Copy the data below exactly.

┏━━

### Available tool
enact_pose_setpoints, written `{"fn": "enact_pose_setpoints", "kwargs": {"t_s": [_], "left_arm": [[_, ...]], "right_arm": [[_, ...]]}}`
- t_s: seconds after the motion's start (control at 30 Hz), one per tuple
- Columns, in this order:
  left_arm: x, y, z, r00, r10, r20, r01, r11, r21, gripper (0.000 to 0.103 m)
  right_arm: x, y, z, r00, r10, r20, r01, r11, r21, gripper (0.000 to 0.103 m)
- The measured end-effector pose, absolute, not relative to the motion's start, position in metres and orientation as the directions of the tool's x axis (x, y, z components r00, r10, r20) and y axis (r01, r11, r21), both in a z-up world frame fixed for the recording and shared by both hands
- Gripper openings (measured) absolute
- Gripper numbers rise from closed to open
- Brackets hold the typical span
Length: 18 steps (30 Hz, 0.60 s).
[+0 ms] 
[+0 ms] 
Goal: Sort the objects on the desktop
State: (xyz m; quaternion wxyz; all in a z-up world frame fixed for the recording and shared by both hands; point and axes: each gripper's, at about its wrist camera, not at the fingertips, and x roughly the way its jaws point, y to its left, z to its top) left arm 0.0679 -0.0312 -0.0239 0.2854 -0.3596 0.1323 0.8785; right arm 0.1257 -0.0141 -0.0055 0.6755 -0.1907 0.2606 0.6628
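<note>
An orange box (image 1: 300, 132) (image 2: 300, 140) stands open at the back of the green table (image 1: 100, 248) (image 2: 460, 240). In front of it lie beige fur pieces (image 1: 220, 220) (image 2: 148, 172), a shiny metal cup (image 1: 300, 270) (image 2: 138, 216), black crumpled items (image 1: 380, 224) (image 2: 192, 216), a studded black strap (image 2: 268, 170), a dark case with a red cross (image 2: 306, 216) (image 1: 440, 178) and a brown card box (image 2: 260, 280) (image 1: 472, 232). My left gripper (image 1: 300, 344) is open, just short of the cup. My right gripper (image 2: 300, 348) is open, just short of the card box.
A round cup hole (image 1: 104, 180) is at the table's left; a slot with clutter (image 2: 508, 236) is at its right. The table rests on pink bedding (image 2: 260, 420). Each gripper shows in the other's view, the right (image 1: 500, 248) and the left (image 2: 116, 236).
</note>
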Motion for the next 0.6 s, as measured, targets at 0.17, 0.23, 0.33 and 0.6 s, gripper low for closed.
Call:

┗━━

WRITTEN REPLY:
### Available tool
enact_pose_setpoints, written `{"fn": "enact_pose_setpoints", "kwargs": {"t_s": [_], "left_arm": [[_, ...]], "right_arm": [[_, ...]]}}`
- t_s: seconds after the motion's start (control at 30 Hz), one per tuple
- Columns, in this order:
  left_arm: x, y, z, r00, r10, r20, r01, r11, r21, gripper (0.000 to 0.103 m)
  right_arm: x, y, z, r00, r10, r20, r01, r11, r21, gripper (0.000 to 0.103 m)
- The measured end-effector pose, absolute, not relative to the motion's start, position in metres and orientation as the directions of the tool's x axis (x, y, z components r00, r10, r20) and y axis (r01, r11, r21), both in a z-up world frame fixed for the recording and shared by both hands
- Gripper openings (measured) absolute
- Gripper numbers rise from closed to open
- Brackets hold the typical span
Length: 18 steps (30 Hz, 0.60 s).
[+0 ms] 
[+0 ms] 
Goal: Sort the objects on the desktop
State: (xyz m; quaternion wxyz; all in a z-up world frame fixed for the recording and shared by both hands; point and axes: each gripper's, at about its wrist camera, not at the fingertips, and x roughly the way its jaws point, y to its left, z to its top) left arm 0.0679 -0.0312 -0.0239 0.2854 -0.3596 0.1323 0.8785; right arm 0.1257 -0.0141 -0.0055 0.6755 -0.1907 0.2606 0.6628
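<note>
An orange box (image 1: 300, 132) (image 2: 300, 140) stands open at the back of the green table (image 1: 100, 248) (image 2: 460, 240). In front of it lie beige fur pieces (image 1: 220, 220) (image 2: 148, 172), a shiny metal cup (image 1: 300, 270) (image 2: 138, 216), black crumpled items (image 1: 380, 224) (image 2: 192, 216), a studded black strap (image 2: 268, 170), a dark case with a red cross (image 2: 306, 216) (image 1: 440, 178) and a brown card box (image 2: 260, 280) (image 1: 472, 232). My left gripper (image 1: 300, 344) is open, just short of the cup. My right gripper (image 2: 300, 348) is open, just short of the card box.
A round cup hole (image 1: 104, 180) is at the table's left; a slot with clutter (image 2: 508, 236) is at its right. The table rests on pink bedding (image 2: 260, 420). Each gripper shows in the other's view, the right (image 1: 500, 248) and the left (image 2: 116, 236).
</note>
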Motion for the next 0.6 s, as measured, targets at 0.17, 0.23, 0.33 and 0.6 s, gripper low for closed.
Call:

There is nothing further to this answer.